Exercise instructions -> Nothing but an exact repetition of the listing should be returned.

Data shown ->
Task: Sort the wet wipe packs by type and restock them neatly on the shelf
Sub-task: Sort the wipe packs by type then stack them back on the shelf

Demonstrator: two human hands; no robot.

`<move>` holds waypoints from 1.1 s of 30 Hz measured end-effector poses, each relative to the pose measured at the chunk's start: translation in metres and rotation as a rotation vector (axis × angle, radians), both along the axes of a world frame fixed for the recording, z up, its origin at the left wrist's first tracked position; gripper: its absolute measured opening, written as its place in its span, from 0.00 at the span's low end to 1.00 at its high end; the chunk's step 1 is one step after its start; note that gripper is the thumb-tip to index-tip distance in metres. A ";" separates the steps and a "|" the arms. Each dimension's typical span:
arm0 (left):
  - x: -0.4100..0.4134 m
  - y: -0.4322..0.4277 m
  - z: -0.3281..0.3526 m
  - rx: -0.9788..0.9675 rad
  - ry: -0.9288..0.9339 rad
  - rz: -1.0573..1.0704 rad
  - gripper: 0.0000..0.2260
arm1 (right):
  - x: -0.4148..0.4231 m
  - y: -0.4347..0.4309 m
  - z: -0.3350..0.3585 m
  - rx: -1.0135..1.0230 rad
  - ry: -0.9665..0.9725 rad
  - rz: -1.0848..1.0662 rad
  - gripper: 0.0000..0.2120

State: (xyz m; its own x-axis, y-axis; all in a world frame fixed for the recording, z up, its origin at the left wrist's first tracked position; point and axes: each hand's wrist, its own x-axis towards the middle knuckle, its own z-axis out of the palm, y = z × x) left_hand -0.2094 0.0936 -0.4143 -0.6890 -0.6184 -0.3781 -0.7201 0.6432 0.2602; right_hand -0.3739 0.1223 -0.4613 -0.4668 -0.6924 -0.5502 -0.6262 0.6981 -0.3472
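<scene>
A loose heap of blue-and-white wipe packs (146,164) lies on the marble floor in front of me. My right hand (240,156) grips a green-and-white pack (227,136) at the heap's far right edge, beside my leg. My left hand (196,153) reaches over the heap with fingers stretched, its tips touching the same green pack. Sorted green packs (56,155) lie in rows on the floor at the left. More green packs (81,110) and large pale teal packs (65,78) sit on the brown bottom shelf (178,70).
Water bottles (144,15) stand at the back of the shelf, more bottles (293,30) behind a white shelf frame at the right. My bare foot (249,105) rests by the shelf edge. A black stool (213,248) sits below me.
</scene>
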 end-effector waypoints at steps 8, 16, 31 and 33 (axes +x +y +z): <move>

Solution ->
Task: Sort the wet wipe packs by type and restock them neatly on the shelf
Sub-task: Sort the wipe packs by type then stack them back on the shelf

Demonstrator: two human hands; no robot.

`<move>` holds waypoints from 1.1 s of 30 Hz measured end-effector poses, each relative to the pose measured at the chunk's start: translation in metres and rotation as a rotation vector (axis × angle, radians), both along the axes of a world frame fixed for the recording, z up, its origin at the left wrist's first tracked position; gripper: its absolute measured opening, written as its place in its span, from 0.00 at the span's low end to 1.00 at its high end; the chunk's step 1 is one step after its start; note that gripper is the thumb-tip to index-tip distance in metres. A ";" separates the steps and a "|" the arms. Each dimension's typical span:
arm0 (left):
  - x: -0.4100..0.4134 m
  - y: -0.4322..0.4277 m
  - z: -0.3281..0.3526 m
  - rx: -0.9788..0.9675 rad
  - ry: -0.9288..0.9339 rad
  - rz: -1.0573..1.0704 rad
  - gripper: 0.0000..0.2260
arm1 (right):
  - x: -0.4148..0.4231 m
  - y: -0.4347..0.4309 m
  - z: -0.3350..0.3585 m
  - rx: -1.0135..1.0230 rad
  - ry: -0.9665..0.9725 rad
  - rz: -1.0848..1.0662 rad
  - gripper: 0.0000..0.2120

State: (xyz m; its own x-axis, y-axis; all in a world frame fixed for the recording, z up, its origin at the left wrist's first tracked position; point and axes: each hand's wrist, its own x-axis towards the middle knuckle, its own z-axis out of the palm, y = z × x) left_hand -0.2094 0.0936 -0.4143 -0.6890 -0.6184 -0.3781 -0.7201 0.6432 0.2602; right_hand -0.3739 0.1223 -0.4613 -0.4668 -0.6924 -0.5502 -0.6262 0.6981 -0.3472
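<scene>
A loose heap of blue-and-white wipe packs (146,164) lies on the marble floor in front of me. My right hand (240,156) grips a green-and-white pack (227,136) at the heap's far right edge, beside my leg. My left hand (196,153) reaches over the heap with fingers stretched, its tips touching the same green pack. Sorted green packs (56,155) lie in rows on the floor at the left. More green packs (81,110) and large pale teal packs (65,78) sit on the brown bottom shelf (178,70).
Water bottles (144,15) stand at the back of the shelf, more bottles (293,30) behind a white shelf frame at the right. My bare foot (249,105) rests by the shelf edge. A black stool (213,248) sits below me.
</scene>
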 end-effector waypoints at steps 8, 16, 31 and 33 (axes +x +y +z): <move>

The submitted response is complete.